The album title may not intimate that there are quite a few intricacies going on under-the-hood. Essentially, venerable jazz guitarist Bruce Arnold reformulates and reengineers customary time signatures with manipulations of standard blues forms. However, from a sky-view, it's an album that is nestled within progressive-jazz stylizations. But Arnold's numerous slants and acute rhythmic permutations generate an irrefutable contrast to the norm.
Here, drummer Tony Moreno and bassist Dean Johnson provide more than just rhythmic support. Indeed, they are vital contributors. With scrappy interplay amid a fluent manner of soliciting call and response mechanisms, the trio surges forward, retool, and reconstruct the jazz-blues idiom with sinuously crafted departures.

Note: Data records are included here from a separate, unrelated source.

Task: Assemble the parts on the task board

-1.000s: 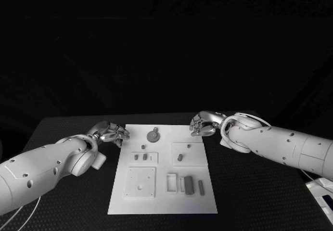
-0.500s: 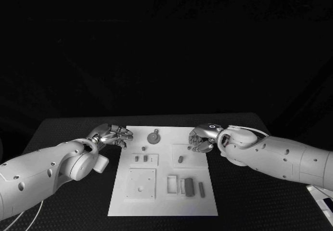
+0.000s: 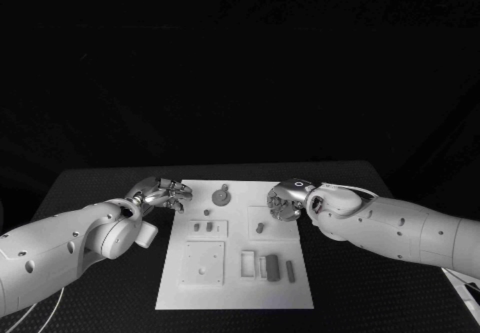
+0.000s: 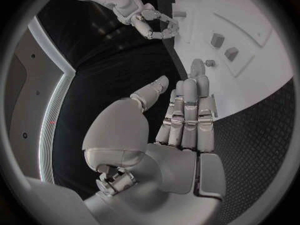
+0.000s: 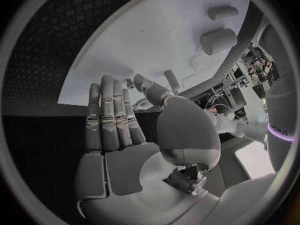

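Observation:
The white task board point(image 3: 236, 291) lies in the middle of the black table. On it are a round grey part with a tab point(image 3: 221, 198), a small grey peg point(image 3: 259, 226), two small pieces point(image 3: 203, 226) in a raised plate, and long grey bars point(image 3: 272, 267). My left hand point(image 3: 160, 194) hovers at the board's far left corner, fingers straight and holding nothing point(image 4: 187, 110). My right hand point(image 3: 287, 201) hangs over the board's far right part, just beyond the peg. Its fingers point(image 5: 112, 115) are stretched out, with nothing in them.
A square white plate point(image 3: 203, 262) and a white frame point(image 3: 247, 263) sit on the board's near half. Two grey cylinders point(image 5: 219, 40) stand beyond the right hand's fingertips. Black table surface point(image 3: 380, 291) surrounds the board on both sides.
My right hand has moved nearer and slightly left, from the board's far right corner to over its right part. The left hand has barely shifted.

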### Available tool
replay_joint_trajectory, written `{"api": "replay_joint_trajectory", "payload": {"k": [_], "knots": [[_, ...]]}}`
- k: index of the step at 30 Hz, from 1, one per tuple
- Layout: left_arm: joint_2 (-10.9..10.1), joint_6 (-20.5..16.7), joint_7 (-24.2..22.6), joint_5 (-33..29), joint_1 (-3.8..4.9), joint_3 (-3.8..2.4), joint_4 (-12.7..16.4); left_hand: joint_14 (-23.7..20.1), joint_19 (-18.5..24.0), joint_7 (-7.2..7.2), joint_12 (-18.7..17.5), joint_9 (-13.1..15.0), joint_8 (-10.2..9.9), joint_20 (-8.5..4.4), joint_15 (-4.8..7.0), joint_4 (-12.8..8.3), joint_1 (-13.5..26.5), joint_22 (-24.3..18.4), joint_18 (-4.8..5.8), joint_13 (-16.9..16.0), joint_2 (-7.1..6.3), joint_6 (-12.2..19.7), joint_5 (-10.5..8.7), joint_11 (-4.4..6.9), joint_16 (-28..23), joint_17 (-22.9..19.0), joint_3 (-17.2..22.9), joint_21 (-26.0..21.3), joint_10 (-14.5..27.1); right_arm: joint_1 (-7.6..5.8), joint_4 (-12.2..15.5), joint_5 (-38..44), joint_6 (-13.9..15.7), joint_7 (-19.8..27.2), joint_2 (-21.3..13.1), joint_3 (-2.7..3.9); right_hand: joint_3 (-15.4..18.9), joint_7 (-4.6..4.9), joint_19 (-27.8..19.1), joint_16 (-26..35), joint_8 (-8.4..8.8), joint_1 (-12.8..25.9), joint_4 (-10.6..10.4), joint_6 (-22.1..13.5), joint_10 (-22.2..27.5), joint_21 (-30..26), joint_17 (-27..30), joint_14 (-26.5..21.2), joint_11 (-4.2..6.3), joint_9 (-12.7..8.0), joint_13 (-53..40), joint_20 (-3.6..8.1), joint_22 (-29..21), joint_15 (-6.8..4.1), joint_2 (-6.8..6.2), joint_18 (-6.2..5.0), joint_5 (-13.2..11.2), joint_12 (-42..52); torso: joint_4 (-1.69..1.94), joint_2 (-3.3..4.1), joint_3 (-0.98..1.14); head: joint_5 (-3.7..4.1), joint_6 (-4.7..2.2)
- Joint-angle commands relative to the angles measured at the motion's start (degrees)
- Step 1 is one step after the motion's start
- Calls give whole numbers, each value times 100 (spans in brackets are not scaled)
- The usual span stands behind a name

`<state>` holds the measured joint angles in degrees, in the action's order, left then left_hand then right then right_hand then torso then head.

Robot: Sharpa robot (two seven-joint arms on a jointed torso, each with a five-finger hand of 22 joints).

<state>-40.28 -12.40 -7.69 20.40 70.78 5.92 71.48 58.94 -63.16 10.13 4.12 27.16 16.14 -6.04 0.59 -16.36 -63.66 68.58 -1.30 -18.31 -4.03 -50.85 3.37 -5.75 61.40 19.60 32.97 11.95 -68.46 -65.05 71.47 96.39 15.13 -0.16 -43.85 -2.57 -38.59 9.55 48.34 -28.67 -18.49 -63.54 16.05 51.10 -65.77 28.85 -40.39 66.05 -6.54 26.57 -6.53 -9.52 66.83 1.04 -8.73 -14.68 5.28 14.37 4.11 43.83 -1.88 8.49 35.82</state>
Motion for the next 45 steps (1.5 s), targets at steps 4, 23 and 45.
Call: {"api": "replay_joint_trajectory", "payload": {"k": [4, 23, 45], "knots": [[1, 107, -56, -85, 4, -3, 0, 14, 19, 0, -20, -3, 17, 5, -23, -1, 65, -15, -51, 4, 14, 50, -1, -12, -42, 1, -55, -34, 63, 64, -65, 138, -10, -51, 94, -31, 1, -45, -18, 65, -3, -32, 45, 83, -72, -63, -32, -35, 4, -12, 25, -28, 32, 41, 168, -31, 15, -116, -1, 1, 13, -29, 6], [-7, 115, -3, -85, 4, -3, -19, 26, 1, 11, -22, -7, 12, 6, -30, 1, 76, -21, -54, 6, 10, 76, -1, -20, -50, 13, -77, -48, 98, 148, -43, 601, -467, -193, 158, -128, 60, -238, 74, 84, -213, -252, 70, 537, -391, -73, -216, 65, 116, 65, -90, 10, 171, -4, 393, -32, 17, -181, -5, 4, 14, -10, 68], [-31, 109, 7, -85, 0, -3, -7, 30, -6, 14, -25, -8, 12, 8, -34, -5, 68, -23, -58, 10, 1, 87, 0, -26, -58, 21, -85, -59, 128, 296, 168, 1223, -264, -657, 150, -209, 64, -375, 391, -94, -317, -827, 86, 844, -753, -2, -677, 307, 275, 222, -342, 143, 337, -156, 285, -32, 17, -183, -7, 5, 15, 15, 105]]}}
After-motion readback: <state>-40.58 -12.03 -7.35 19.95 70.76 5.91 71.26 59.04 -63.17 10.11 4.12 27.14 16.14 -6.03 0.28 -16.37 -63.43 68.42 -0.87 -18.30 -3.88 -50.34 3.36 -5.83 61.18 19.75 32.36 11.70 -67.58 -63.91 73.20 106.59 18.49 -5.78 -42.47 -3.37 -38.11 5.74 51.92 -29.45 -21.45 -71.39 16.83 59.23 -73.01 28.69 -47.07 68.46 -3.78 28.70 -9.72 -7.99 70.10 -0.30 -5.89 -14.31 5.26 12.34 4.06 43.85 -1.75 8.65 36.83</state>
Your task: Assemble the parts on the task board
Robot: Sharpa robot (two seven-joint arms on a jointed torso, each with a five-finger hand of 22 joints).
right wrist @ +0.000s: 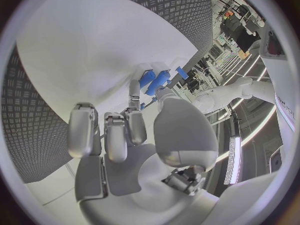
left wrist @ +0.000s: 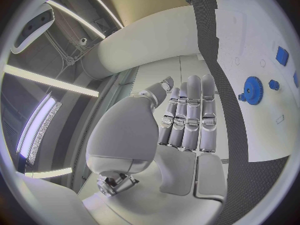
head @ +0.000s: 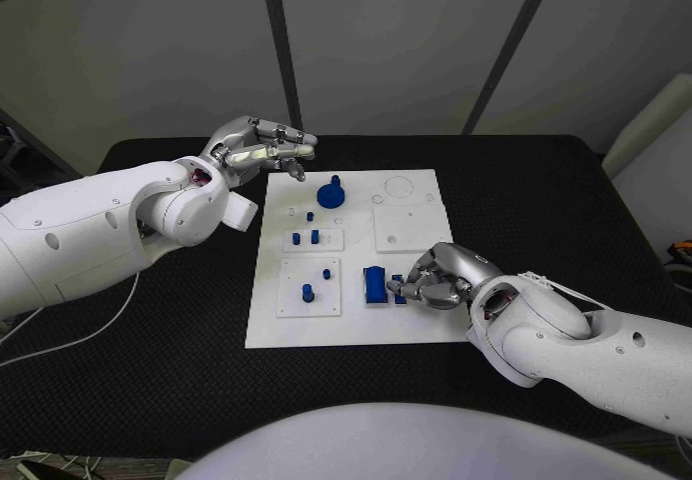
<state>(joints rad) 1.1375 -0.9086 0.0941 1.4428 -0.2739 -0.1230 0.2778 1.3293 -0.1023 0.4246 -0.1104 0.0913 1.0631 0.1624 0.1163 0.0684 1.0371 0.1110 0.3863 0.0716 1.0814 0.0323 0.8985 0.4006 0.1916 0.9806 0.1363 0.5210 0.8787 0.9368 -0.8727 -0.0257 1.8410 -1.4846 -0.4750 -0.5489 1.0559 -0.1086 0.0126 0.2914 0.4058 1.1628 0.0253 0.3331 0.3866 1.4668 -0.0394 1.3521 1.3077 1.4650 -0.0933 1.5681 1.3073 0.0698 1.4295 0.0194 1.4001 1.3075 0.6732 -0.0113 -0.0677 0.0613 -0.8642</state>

Arnold is a fiery yet thoughtful soloist. His compelling compositions are built upon fragmented swing vamps, soaring opuses and animated thematic developments. In effect, the band rockets skyward, hovers back to a plateau, and morph sizzling dialogues into untraditional blues grooves.
On "In and Out," Moreno launches a series of fluctuating patterns and shines as a prominent foil. And they shift gears during the Gb blues titled "Sassy," where the trio takes a top-down approach via a loosely articulated and smooth sailing type motif. Moreover, Moreno dishes out a polyrhythmic splash towards the finale.
Arnold has emerged into a thinking-man's guitarist. Simply stated he knows his stuff, and knows how to execute at a higher level. On this album he extends the guitar aspects into a democratic group-centric ideology. Besides the apparent headiness and technical details, The Art of the Blues materializes as a hugely entertaining session.